• Spelling Bee 2007-2008
     Spelling Bee

    CojocaruMy Experience at the 2008 National Spelling Bee
    by Catherine (Cat) Cojocaru

    The 2008 Scripps National Spelling Bee was the most amazing week of my life. I had participated in the bee in 2007, but I had been eliminated in the fourth round. I took the online preliminary test, and I was nervous. I knew most of the words, but I wasn t sure if I would pass or not. I guessed it was all up to the word I got on Thursday. Thursday came, and I was the very last speller of the first group in the oral round of the Preliminaries. After waiting for almost two hours, I held my breath and stepped up to the mike. Dr. Bailly greeted me, and then presented me with the word philistine. I knew I had heard of it before, but I was unsure of one letter. After prying for information, he informed me that there were six alternate pronunciations! The very last one helped me spell it. I breathed a sigh of relief.

    Soon afterwards, I became nauseous and had a horrible headache. I couldn t even make it down to the ballroom for the announcement of the quarterfinalists I felt so sick. My dad and brother went there for me, and luckily, I passed with a score of 23. Round Three began with a word I knew, heliophobous, and was able to pick it apart by its Greek roots. Now Round Four, my personal hurdle was next. Smalto. Dr. Bailly enunciated. It was a type of Italian glass. I racked my knowledge of Italian. It sounds easy enough, I thought. I gave it a shot, and once Mrs. Brooks nodded, I squealed. I was going to be on ESPN!

    The next day I was informed that my whole school system was going to watch the broadcast. I was glad for their support, but now I was even more worried. Round Five began, and the words were obviously much harder than in previous years. My turn came and I was faced with an unknown word sporangiophore. I gave it my best shot by figuring out the pieces of the word, and I was right!

    Cojocaru 2In Round Six, I really had no idea how to spell redoppe. I asked every question I was allowed, and even one they couldn't answer. Are there any alternate words you can give me? That drew chuckles from the audience, but the clock was ticking and I knew I had to hurry. I thought of an embellished French spelling, and I was right!

    At the end of Round Six, there were sixteen of us left. I approached the microphone, shaking and praying under my breath. Anticum. I sighed. With the hot ballroom lights beat down on my face and the knowledge that thousands of people were watching me, I could hear the bell ringing already. It was Latin, and after using all but three seconds of my regular time, I gave the simplest spelling I could think of. After I repronounced the word, I shut my eyes. I didn't want to see the look on the judge's faces as I heard applause?  I was floored. I got the word right?!?  I walked back to my seat, still in shock. The round ended, and exactly twelve of us remained.

    About twenty minutes before the ABC broadcast, the twelve of us were escorted backstage. I looked around at all of us. We were very different, but we and our families had already become close knit over the past two days.
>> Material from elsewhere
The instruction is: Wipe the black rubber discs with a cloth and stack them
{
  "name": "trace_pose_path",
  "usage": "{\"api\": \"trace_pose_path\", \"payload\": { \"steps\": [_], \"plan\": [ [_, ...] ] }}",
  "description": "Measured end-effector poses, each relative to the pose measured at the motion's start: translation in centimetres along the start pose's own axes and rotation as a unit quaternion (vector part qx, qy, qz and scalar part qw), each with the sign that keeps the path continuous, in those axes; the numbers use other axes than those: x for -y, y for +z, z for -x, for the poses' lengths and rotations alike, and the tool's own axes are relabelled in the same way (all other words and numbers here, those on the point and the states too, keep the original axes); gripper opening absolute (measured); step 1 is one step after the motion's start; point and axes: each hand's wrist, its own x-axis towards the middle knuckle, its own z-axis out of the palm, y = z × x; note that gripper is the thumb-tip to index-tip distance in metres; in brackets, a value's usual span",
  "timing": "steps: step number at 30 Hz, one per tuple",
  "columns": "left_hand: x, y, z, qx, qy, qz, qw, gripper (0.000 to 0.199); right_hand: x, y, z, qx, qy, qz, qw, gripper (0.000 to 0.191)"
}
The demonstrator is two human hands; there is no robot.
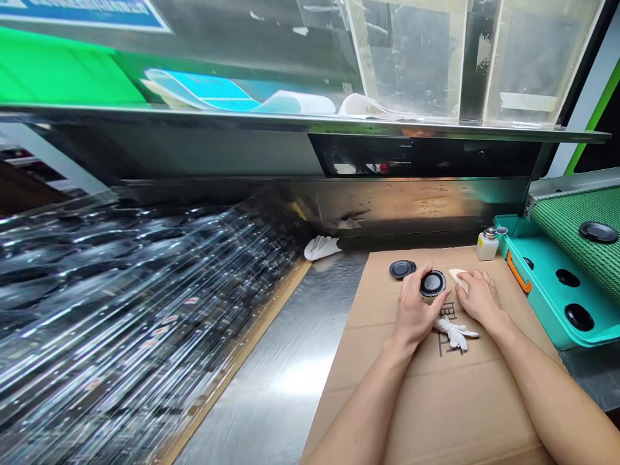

I suddenly felt that, no matter what would happen tonight, everything would turn out all right.

    Round Eight was actually pretty easy. Almost all the words were from the Consolidated Word List, which I had studied thoroughly. I completely guessed on my Round Nine word, Huguenot, and was right. I felt pretty good.  In Round Ten I was faced by the obscure Russian word bogatyr. I had never studied Russian, so I spelled it bogateer. The dreaded ding echoed throughout the whole ballroom. I sighed when I heard the correct spelling, smiled at the thundering applause I got, and went to sit with my parents.

    During the commercial break, I ran to the bathroom. As I began to cry, a speller I didn't even know gave me a hug and consoled me.  But when I turned around to see who it was, they were gone. That brought me back to my senses. What was I doing here, feeling sorry for myself? I needed to go back in there and cheer on my friends! I wiped off my makeup, let my hair down, mustered up my courage, and went back to the competition.

    The words got much harder after I was out. I couldn't believe how good the other spellers were! By the very late rounds, everyone was exhausted. After many standing ovations, tears, and even some laughs, winner Sameer held the trophy high. But the applause was for all of us. Saturday night was banquet night. Everyone was dressed in their best, and I felt great happiness as I sat on the dais and looked at all the people I loved sitting around me. The twelve of us were swarmed for autographs at the banquet. It was all so surreal; it took a while for me to understand that people actually wanted my  autograph!

    My experience at the National Spelling Bee has taught me many things. It taught me that winning isn't everything. It showed me that, with hard work, I can do better that I ever imagined. And lastly, that money and ranking aren't the most important things in this competition or in life your friends and family are what matter most. That was the week I will never forget.